N° 1038 | Le 10 novembre 2011 | Jacques Trémintin | Critiques de livres (accès libre)
On a coutume d’affirmer que les Maisons d’enfants à caractère social (MECS) seraient en crise de légitimité. Stéphane Bollut affirme ici qu’il s’agit d’une problématique bien plus complexe et globale, et que les difficultés des MECS ne sont que l’expression d’une anomie sociétale bien plus systémique. Ces établissements, créés par des associations souvent confessionnelles (catholiques à l’Ouest, protestantes à l’Est), sont les héritiers non des colonies pénitentiaires ou des maisons de correction, mais bien des orphelinats. Se représentant comme un refuge matriciel, le juge des enfants prenant alors la figure du père, ils se sont construits comme autant de contre-modèles positifs, dans une logique de rejet à l’égard des familles. Leur mission fut, pendant longtemps, de se substituer aux parents défaillants.
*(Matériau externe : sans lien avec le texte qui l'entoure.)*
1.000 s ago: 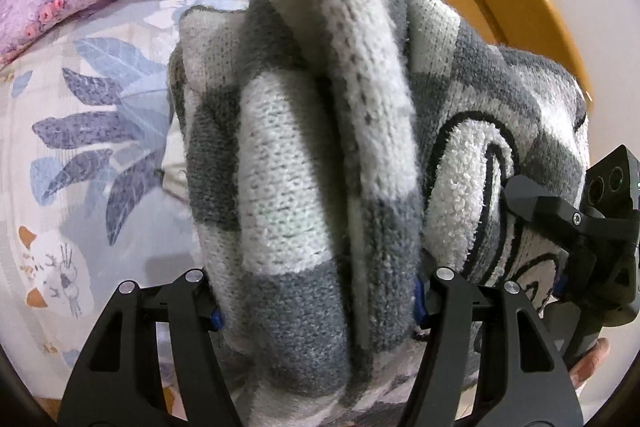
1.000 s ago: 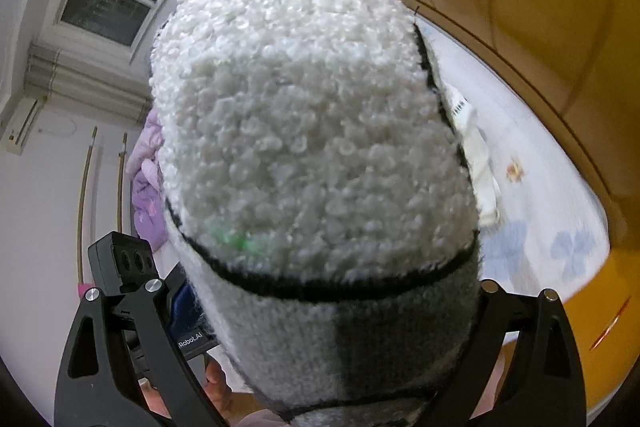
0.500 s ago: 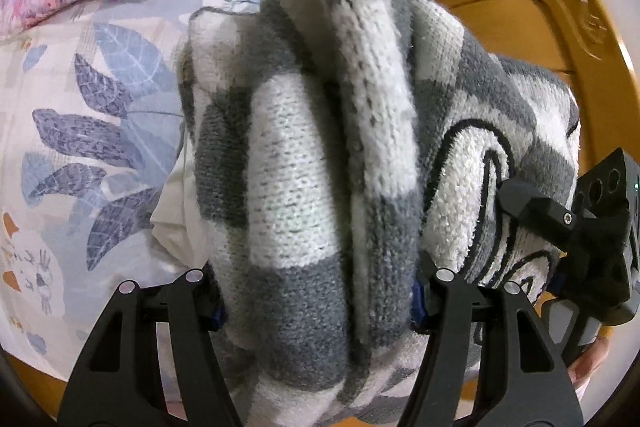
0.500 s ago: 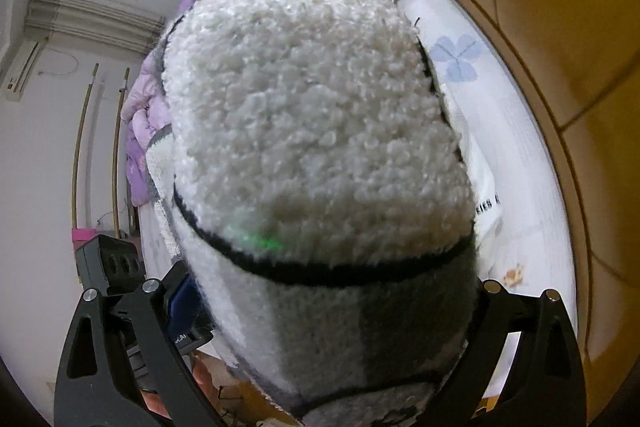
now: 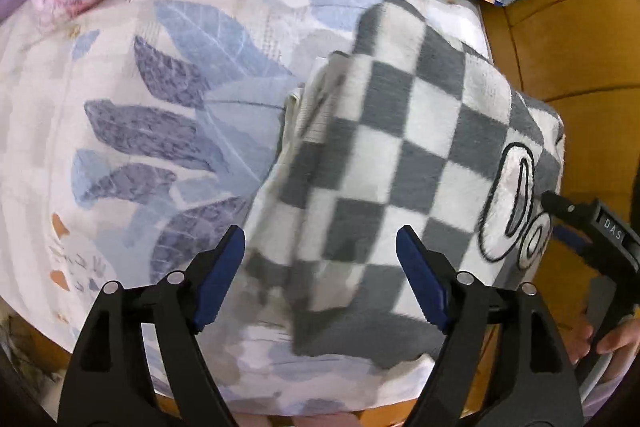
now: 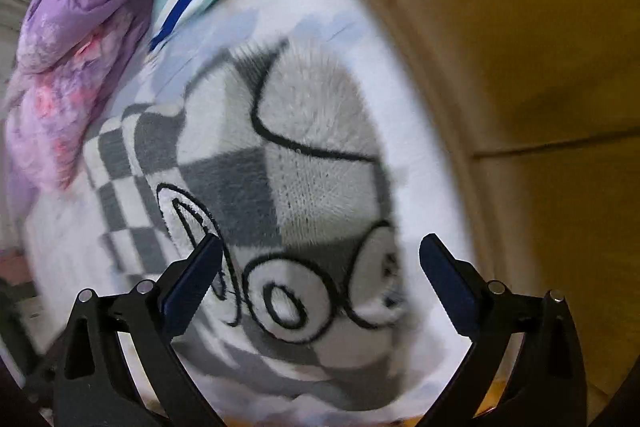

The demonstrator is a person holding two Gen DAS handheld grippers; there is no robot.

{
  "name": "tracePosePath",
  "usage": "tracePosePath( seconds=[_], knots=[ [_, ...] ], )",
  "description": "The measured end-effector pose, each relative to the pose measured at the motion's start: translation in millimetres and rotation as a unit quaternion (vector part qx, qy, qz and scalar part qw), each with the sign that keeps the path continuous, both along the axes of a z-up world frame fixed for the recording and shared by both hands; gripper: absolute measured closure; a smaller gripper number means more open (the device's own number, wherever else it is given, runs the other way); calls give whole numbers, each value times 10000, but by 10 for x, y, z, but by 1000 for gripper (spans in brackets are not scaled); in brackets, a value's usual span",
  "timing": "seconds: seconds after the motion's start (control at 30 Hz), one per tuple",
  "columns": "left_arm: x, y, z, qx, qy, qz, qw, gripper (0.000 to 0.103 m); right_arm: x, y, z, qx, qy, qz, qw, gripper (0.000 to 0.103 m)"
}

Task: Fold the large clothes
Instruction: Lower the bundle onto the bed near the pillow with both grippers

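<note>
You are setting the folded sweater (image 5: 404, 163) down on the bed (image 5: 160, 99), at its 3 o'clock edge, so with the left tool (image 5: 320, 279) just opened and the right tool (image 6: 320, 279) gaping empty, be lifting both straight up without snagging the knit.
</note>
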State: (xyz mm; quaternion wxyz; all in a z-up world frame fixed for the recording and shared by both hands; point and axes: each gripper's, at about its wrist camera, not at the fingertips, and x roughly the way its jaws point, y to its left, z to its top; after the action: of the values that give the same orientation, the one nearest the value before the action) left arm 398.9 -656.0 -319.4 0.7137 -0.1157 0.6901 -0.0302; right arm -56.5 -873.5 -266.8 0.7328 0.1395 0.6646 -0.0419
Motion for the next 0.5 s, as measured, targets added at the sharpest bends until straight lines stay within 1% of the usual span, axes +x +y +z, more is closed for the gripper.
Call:
tracePosePath(
  seconds=[0.03, 0.07, 0.1, 0.13, 0.17, 0.2, 0.23, 0.27, 0.3, 0.33, 0.37, 0.4, 0.43, 0.47, 0.5],
  knots=[
    [-6, -14, 40, -31, -71, -70, 9999, 24, -56, 27, 132, -134, -196, 110, 9997, 9],
    [4, -25, 59, -71, -145, -115, 9998, 24, -196, 109, 296, -164, -532, 384, 9977, 25],
    [12, -61, 87, -146, -262, -195, 9994, 25, -290, 184, 382, -81, -721, 653, 9952, 51],
    [19, -100, 91, -185, -334, -268, 9989, 26, -404, 304, 444, -107, -819, 1004, 9915, 59],
    [49, -163, 67, -206, -397, -383, 9983, 32, -513, 407, 473, -248, -824, 1211, 9889, 63],
    [83, -246, -6, -208, -364, -540, 9977, 34, -580, 474, 485, -314, -756, 1352, 9874, 64],
    [113, -339, -132, -179, -245, -710, 9970, 41, -619, 505, 445, -279, -609, 1438, 9873, 66],
    [132, -397, -249, -129, -143, -800, 9966, 48, -654, 560, 168, -168, -210, 1481, 9886, 66],
    [158, -458, -448, 75, -8, -875, 9961, 48, -686, 581, -12, -236, -224, 1441, 9890, 64],
    [179, -484, -642, 177, 22, -910, 9957, 51, -667, 563, -131, -360, -304, 1362, 9896, 64],
    [199, -490, -721, 78, -52, -905, 9959, 51, -646, 544, -278, -474, -500, 1203, 9903, 64],
    [223, -500, -728, 56, -180, -885, 9959, 51, -621, 518, -305, -443, -601, 1084, 9913, 64],
    [271, -523, -675, 143, -220, -879, 9958, 52, -617, 482, -253, -267, -574, 961, 9934, 64],
    [349, -583, -558, 298, -167, -957, 9948, 52, -648, 433, -131, -129, -431, 902, 9949, 64],
    [400, -616, -456, 312, -197, -1042, 9939, 52, -641, 402, -52, 61, -261, 850, 9960, 61]
  ],
)
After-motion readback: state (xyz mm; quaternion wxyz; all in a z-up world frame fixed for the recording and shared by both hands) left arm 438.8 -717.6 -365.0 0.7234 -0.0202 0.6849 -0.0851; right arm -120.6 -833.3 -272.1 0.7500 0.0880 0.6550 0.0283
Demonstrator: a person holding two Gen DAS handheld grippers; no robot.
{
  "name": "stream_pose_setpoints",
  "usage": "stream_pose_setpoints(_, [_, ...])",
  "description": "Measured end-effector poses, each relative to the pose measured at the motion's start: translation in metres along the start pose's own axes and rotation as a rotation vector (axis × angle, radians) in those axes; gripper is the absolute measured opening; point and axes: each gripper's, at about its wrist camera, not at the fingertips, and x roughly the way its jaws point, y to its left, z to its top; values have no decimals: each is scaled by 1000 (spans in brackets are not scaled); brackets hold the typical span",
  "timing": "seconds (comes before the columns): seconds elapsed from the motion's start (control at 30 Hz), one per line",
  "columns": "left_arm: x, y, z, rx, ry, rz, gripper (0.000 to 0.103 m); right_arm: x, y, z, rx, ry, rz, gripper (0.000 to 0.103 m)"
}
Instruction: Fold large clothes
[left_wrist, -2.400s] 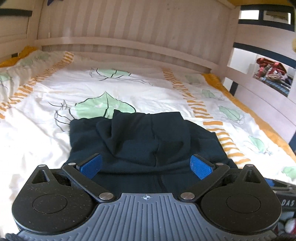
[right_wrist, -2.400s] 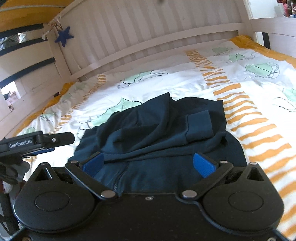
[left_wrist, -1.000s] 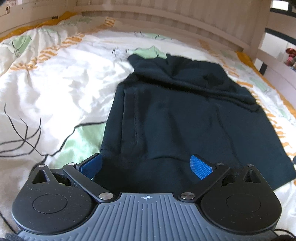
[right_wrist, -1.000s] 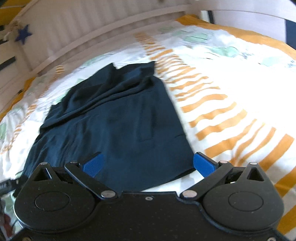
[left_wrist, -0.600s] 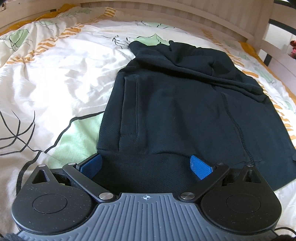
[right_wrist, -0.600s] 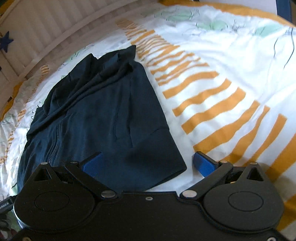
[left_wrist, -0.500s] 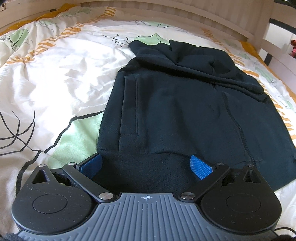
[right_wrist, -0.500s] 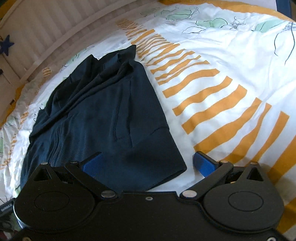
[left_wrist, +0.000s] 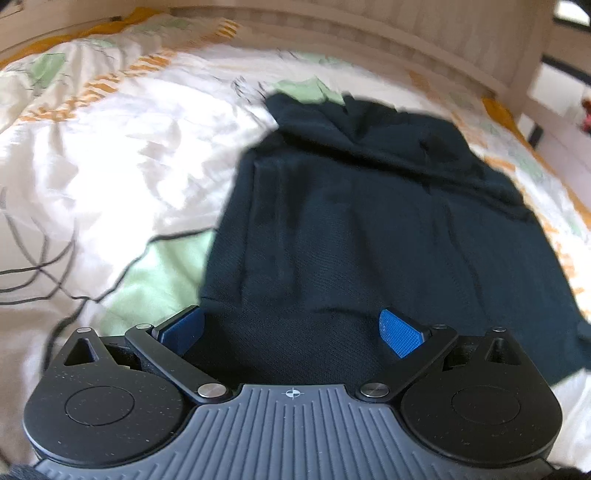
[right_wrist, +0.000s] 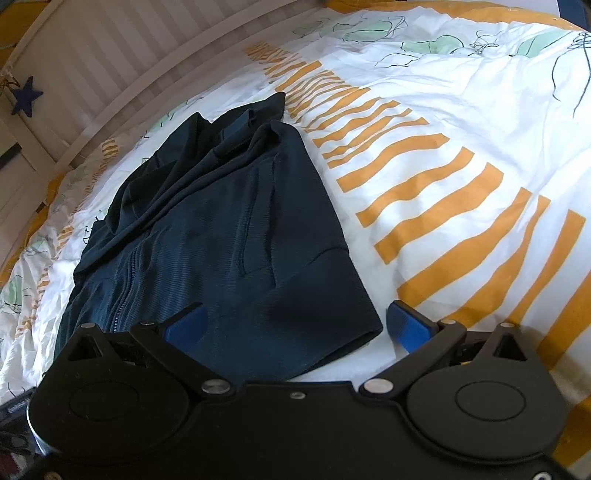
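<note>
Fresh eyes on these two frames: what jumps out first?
A dark navy hoodie lies spread on a white duvet with bold orange stripes and green leaf prints. Both claws are open at its near hem: the left claw over the waistband, the right claw straddling the hem corner. A blue star hangs on the bed's slatted wall.
</note>
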Motion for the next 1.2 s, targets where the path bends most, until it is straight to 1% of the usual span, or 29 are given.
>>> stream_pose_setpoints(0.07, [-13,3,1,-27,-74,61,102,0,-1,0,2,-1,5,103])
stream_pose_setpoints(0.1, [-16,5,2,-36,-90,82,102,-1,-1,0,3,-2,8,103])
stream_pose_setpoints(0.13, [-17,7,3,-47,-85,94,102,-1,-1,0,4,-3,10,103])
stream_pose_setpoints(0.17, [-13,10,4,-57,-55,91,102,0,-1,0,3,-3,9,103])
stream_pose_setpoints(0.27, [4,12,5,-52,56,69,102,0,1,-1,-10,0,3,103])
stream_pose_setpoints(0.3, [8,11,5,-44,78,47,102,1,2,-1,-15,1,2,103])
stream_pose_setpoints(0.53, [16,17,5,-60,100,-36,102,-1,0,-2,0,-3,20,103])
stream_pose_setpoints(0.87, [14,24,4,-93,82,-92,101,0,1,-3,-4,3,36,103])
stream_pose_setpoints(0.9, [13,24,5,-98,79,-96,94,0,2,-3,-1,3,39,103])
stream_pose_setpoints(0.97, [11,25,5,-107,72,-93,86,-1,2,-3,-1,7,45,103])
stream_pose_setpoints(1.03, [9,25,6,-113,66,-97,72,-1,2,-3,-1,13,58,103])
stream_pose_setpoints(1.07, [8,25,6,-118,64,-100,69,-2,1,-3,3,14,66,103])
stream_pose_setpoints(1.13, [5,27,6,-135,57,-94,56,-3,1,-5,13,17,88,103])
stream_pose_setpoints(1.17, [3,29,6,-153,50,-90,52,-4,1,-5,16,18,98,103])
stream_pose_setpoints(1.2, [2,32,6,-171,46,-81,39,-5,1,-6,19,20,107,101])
La loi 2002-2 est venue modifier le paradigme présidant aux relations avec les usagers, en plaçant le désir de ces derniers au cœur de l’intervention sociale. On retrouve là l’un des thèmes privilégiés du totalitarisme libéral, aux côtés des notions de logique gestionnaire et de rationalisation avec dans son sillage celles de diagnostic, de mesure de la compétence et d’évaluation, toutes choses devant trouver leur place dans la démarche qualité. Or, faire de la satisfaction du client le principal moteur de l’action des professionnels, cela revient à réduire le sujet à un être de besoin. Et c’est bien dans la mesure où, progressivement, les familles ont été perçues comme avant tout compétentes, que la défiance a changé de bord : ce sont les MECS dont on a commencé à se méfier. Ne prenaient-elles pas une place qui revenait naturellement aux parents ? En conséquence, elles se sont vues fixer comme finalité, le soutien à la parentalité. Leur rôle véritable s’en est trouvé détourné. Rien d’étonnant, dès lors, qu’elles entrent en crise.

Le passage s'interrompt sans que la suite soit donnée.